Angela Rayner leads Cabinet revolt against Reeves’ ‘huge’ Budget cuts
The prime minister has received letters from senior ministers raising concerns about the spending cuts after a number spoke out against the measures at Tuesday’s cabinet meeting.
Some departments are facing cuts of as much as 20 per cent as Ms Reeves scrambles to find £40bn of spending cuts and tax rises before the October 30 Budget.
On Thursday Whitehall’s total overall budget, known as the "spending envelope", was submitted to the Office for Budget Responsibility (OBR) after being finalised by Downing Street.
If we ignore the political theatre and merely focus on the mechanics of it all and particularly the spider's web which is the Office for Budget Responsibility, then it is impossible to see where significant reform would come from. Government is a machine with no intention of being, in its own terms, underfunded.
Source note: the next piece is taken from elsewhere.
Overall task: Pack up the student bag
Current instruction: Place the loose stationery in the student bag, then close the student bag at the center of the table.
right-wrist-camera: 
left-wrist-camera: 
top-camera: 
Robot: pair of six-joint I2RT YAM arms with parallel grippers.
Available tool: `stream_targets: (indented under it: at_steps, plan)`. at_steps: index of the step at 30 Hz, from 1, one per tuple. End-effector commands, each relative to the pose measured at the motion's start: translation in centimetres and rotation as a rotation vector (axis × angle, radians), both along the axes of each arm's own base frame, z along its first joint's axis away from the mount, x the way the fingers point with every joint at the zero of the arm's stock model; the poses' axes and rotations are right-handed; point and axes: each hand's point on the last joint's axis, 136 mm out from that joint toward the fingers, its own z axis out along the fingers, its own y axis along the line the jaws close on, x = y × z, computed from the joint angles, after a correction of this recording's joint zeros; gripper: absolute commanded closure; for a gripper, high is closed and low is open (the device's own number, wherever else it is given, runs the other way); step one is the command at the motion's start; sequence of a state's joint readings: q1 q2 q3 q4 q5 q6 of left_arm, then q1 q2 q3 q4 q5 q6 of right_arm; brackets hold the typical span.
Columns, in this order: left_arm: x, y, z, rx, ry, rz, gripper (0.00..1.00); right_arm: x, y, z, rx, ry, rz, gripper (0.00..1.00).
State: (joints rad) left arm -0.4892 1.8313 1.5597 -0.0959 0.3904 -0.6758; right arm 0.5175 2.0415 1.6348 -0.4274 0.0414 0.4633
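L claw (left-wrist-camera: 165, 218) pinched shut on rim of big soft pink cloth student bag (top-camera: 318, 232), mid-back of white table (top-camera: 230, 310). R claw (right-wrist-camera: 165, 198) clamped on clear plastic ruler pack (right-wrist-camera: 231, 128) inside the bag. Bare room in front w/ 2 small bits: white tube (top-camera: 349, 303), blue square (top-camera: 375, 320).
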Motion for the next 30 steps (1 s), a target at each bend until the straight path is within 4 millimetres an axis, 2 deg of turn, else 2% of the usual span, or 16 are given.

The tasks the OBR has been given require us to have a close working relationship with officials in a number of Government departments – especially the Treasury, the Department for Work & Pensions and HM Revenue & Customs – in the run-up to Budgets and other fiscal events. We maintain our independence by being as transparent as we can after each forecast about our interactions with ministers and their key staff and about the reasons for the judgements we have reached.
The political squabbles are entertaining, but little else. Significant reform is not even on the table.